Яркая путеводная звезда на небосклоне, далекий свет маяка, лепесток пламени в окне родного дома — вот чем была для ромалийского табора лирха, наконец-то поймавшая нужное направление и протянувшая туда тонкую серебряную паутинку, ровную и прочную.
Смолк звон бесчисленных браслетов, украшавших изящные руки Ровины, истаяло слепящее лунное сияние, оставив после себя спокойную травянистую зелень с уродливыми черными подпалинами напротив сердца, от которых во все стороны расползлись тонкие разветвленные паутинки-трещинки, словно кто-то набросил на лирху частую сеть с неровными ячейками.
Я вздрогнула, зажмурилась, возвращая себе человечье зрение, и отняла ладони от лица. Тяжело опирающаяся на прочный дубовый посох ромалийка, указывающая путь табору по юго-восточному тракту, была неизлечимо больна.
— Туда, — хрипло прошептала женщина, дрожащей рукой указывая нужный путь. — Туда, — повторила она и сделала первый нетвердый шаг по мерзлой глине, опираясь на дорожный посох.

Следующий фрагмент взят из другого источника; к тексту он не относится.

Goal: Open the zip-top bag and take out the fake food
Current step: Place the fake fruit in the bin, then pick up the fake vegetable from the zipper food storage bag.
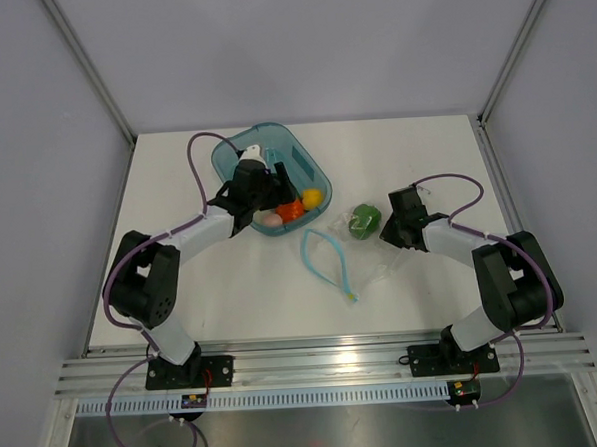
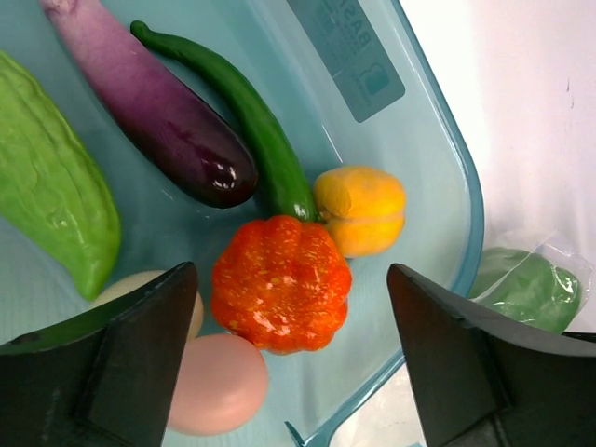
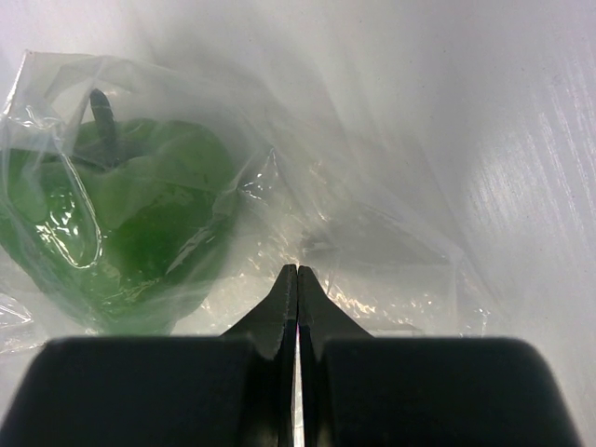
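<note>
The left hand (image 2: 291,279) hangs wide open and empty over the teal tub (image 2: 438,140) near the table's (image 1: 252,296) far edge. The right hand (image 3: 297,270) is closed tight against the zip-top bag (image 3: 372,233), which lies mid-table toward the right edge with the green pepper (image 3: 140,214) inside. I can't tell whether it grips the film.
</note>
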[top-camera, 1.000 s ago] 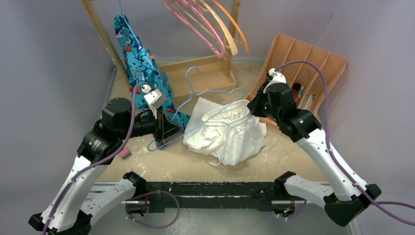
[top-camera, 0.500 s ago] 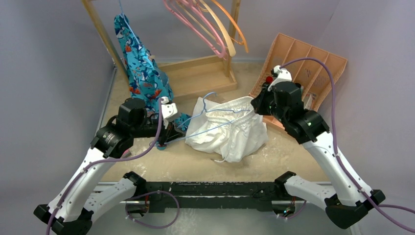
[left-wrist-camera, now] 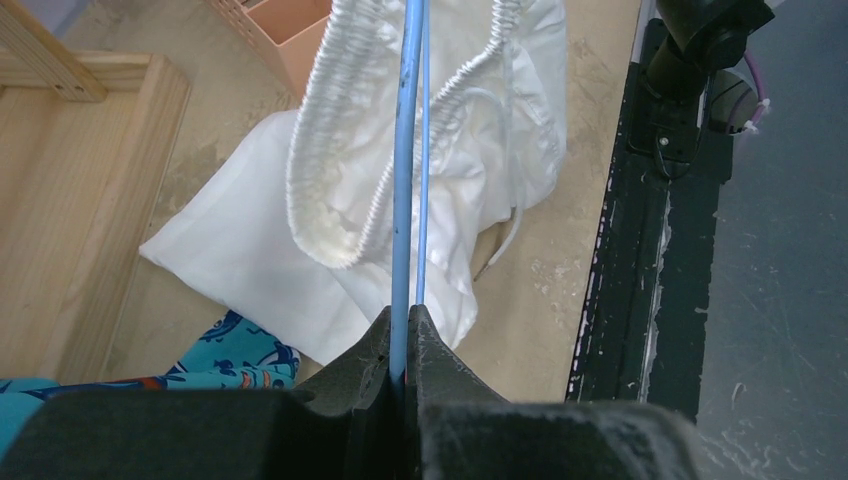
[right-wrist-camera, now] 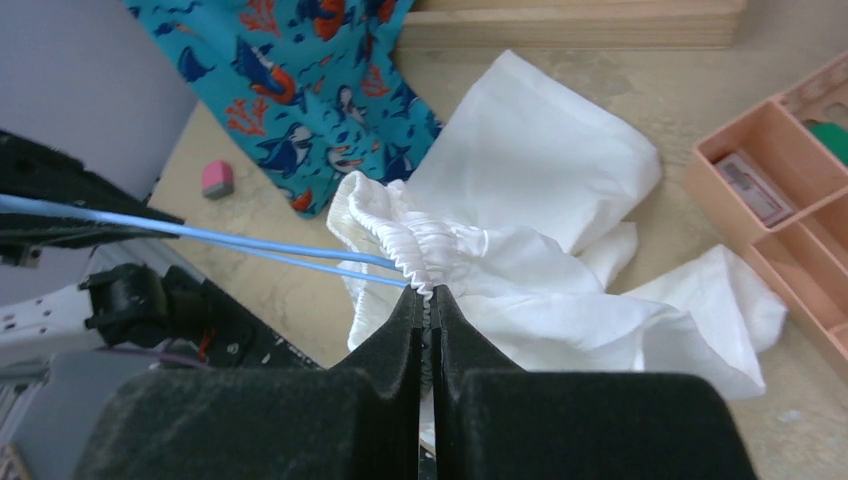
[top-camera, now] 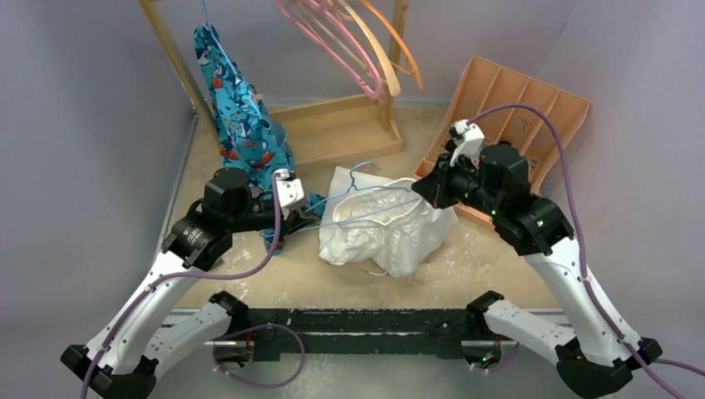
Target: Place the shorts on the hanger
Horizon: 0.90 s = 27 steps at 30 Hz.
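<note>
left gripper [left-wrist-camera: 408, 345] pinching hanger [left-wrist-camera: 405, 180] end, frame centre-left | right gripper [right-wrist-camera: 430, 305] pinching shorts [top-camera: 391, 224] waistband, centre of worktop [top-camera: 490, 266] | hanger's long axis running left-right between grippers, passing into the held-open waistband; right gripper nearer shorts

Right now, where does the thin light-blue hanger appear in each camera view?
Top external: the thin light-blue hanger lies centre, running from the left gripper across the white fabric shorts.
Left wrist: its two wires rise vertically from the shut fingers, centre.
Right wrist: its wires enter from the left edge and reach the waistband.
Shared landmark: the shorts' gathered elastic waistband.
</note>
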Each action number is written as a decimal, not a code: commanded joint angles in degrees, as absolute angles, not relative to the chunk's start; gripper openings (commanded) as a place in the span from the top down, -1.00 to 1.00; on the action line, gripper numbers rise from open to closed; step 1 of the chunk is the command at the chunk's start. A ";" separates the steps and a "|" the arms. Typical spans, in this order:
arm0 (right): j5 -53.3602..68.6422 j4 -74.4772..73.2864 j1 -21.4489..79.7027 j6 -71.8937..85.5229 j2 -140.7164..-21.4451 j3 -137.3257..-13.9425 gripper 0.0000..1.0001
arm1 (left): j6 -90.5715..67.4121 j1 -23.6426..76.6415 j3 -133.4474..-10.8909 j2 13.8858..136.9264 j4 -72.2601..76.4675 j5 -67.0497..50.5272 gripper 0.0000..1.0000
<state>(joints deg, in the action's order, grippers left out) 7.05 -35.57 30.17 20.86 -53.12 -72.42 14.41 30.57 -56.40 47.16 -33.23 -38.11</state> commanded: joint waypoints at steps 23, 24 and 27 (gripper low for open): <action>30.96 -9.89 30.06 36.10 -55.68 -72.16 0.99 | 13.35 30.67 -49.30 44.77 -9.86 -37.93 1.00; 31.77 -8.30 30.00 37.08 -55.50 -71.32 0.98 | 13.02 30.67 -49.31 44.88 -9.32 -38.00 1.00; 34.11 -4.15 30.01 38.67 -55.28 -68.64 0.87 | 12.28 30.70 -49.31 45.19 -7.91 -38.51 1.00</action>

Колкие снежинки, подхваченные студеным ветром с холодной земли, летят мне в лицо, больно царапают непривычно чувствительную кожу. Я смотрю за тем, как Ровина делает второй шаг, как она почти падает на колени — но властным движением руки останавливает метнувшегося к ней на помощь рослого мужчину в шитой золотом красной рубахе и с длинным плетеным кнутом на поясе. Лучший конокрад в таборе: сказывали, будто на спор он свел жеребца из княжеской конюшни и в тот же день продал его нерадивым конюхам, поутру обнаружившим пропажу. Испугались княжеского наказания, понеслись на торжище за свои кровные выкупать любого похожего жеребчика. Им-то Михей сведенного коня и продал, а потом еще и благодарности за скорый торг да низкую цену выслушивал. Всегда уверенный в себе, решительный и известный упрямым нравом, Михей-конокрад замирает, будто натолкнувшись на невидимую стену, сквозь которую свободно гуляет ветер, треплющий седеющие кудри ромалийца и подол темно-красного, словно кровью выпачканного подола лирхиного платья.
Третий шаг от перекрестка по юго-восточному тракту, казалось, отбирает последние силы Ровины, и она беззвучно соскальзывает на мерзлую землю. Михей поднимает ее легко, словно соломенную куклу, и несет к крытому войлоком фургону, в который уже впряжена пара серых в яблоках лошадей. Глаза лирхи широко распахнуты, в них чудится отражение чего-то далекого, невидимого для простых людей. Длинные косы почти касаются земли, монетки отзываются плачущим звоном на каждый торопливый шаг конокрада. Тонкие пальцы Ровины скрючены, как вороньи лапки, будто бы лирха до сих пор хватается за незримую паутинку, не дает ей выскользнуть из рук, которые исхудали за последний месяц столь сильно, что часть браслетов просто не держится на хрупких запястьях, падает на стылую землю звенящим золотым дождем.
Окрик вожака словно разбудил меня. Я схватила дубовый посох Ровины, торопливо подобрала рассыпанные по дороге браслеты и бегом устремилась за Михеем, силясь поспеть за быстрым широким шагом рослого мужчины. Отполированная до блеска деревяшка в моих руках вначале кажется теплой, нагретой под жаркими солнечными лучами, несущей запах душистой разогретой смолы и пряных трав, а потом стремительно остывает.
Ледяной ветер вихрится над перекрестком, несет с собой колкую снежную пыль. Через небольшую щелку меж полотнищами грубого войлока, накрывающего фургон подобием шатра, я вижу, как ромалийцы торопливо грузят скарб в повозки, как Михей наблюдает за тем, как привычно и без суеты табор собирается в дорогу, указанную лирхой, как вожак садится на вороного коня и первым едет по юго-восточному тракту.
Ровина полулежала на вышитых шелком разноцветных подушках, и яркие глаза цвета молодой бирюзы внимательно наблюдали за каждым моим движением. Потом протянула ко мне иссушенную возрастом и неизлечимой болезнью руку, холодные пальцы сжались на моем запястье. Лирха достала из мешочка на поясе футляр для тонких деревянных пластинок-тарр и наугад вытащила одну из них.
— Ясмия, внученька, что видишь?
Я взяла карту, провела пальцем по четким линиям рисунка, вслух считая изогнутые мечи. Шесть мечей, направленных острием вниз. Понимаю, что нехорошее что-то, а что именно — непонятно. Ускользает от меня смысл тарры, словно рыба в проточной воде, щекочет холодком чешуи пальцы, шлепает по ладоням упругим сильным хвостом, а в последний момент высвобождается, оставляя ни с чем.